Exploring failover handling with PGD v5.7.0
Documentation improvements are made only to the latest version.
As per semantic versioning, PGD minor releases remain backward compatible and may include important bug fixes and enhancements.
We recommend upgrading the latest minor release as soon as possible.
If you want up-to-date information, read the latest PGD documentation.
With a high-availability cluster, the ability to failover is crucial to the overall resilience of the cluster. When the lead data nodes stops working for whatever reason, applications need to be able to continue working with the database with little or no interruption. For PGD, that means directing applications to the new lead data node, which takes over automatically.
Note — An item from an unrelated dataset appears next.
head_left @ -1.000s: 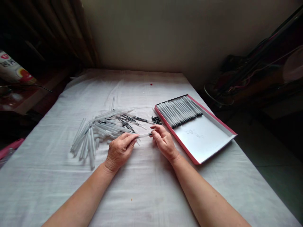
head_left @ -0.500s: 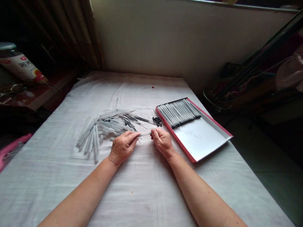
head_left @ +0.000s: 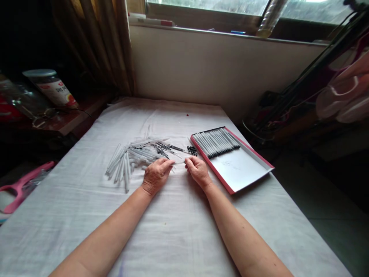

This is where PGD Proxy is useful. It works with the cluster and directs traffic to the lead data node automatically.
In this exercise, you'll create an application that sends data to the database regularly. Then you'll first softly switch lead data node by requesting a change through the PGD CLI. And then you'll forcibly shut down a database instance and see how PGD handles that.
Your quick started configuration
This exploration assumes that you created your PGD cluster using the quick start for Docker, the quick start for AWS, or the quick start for Linux hosts.
At the end of each quick start, you'll have a cluster with four nodes and these roles:
Host name | Host role |
---|---|
kaboom | PGD data node and pgd-proxy co-host |
kaftan | PGD data node and pgd-proxy co-host |
kaolin | PGD data node and pgd-proxy co-host |
kapok | Barman backup node |
You'll use these hostnames throughout this exercise.
A best practice recommendation
This example is based on the quick start configuration. For speed and simplicity, it uses the Barman backup server in place of creating a bastion server. It also uses the Barman login to the Postgres cluster.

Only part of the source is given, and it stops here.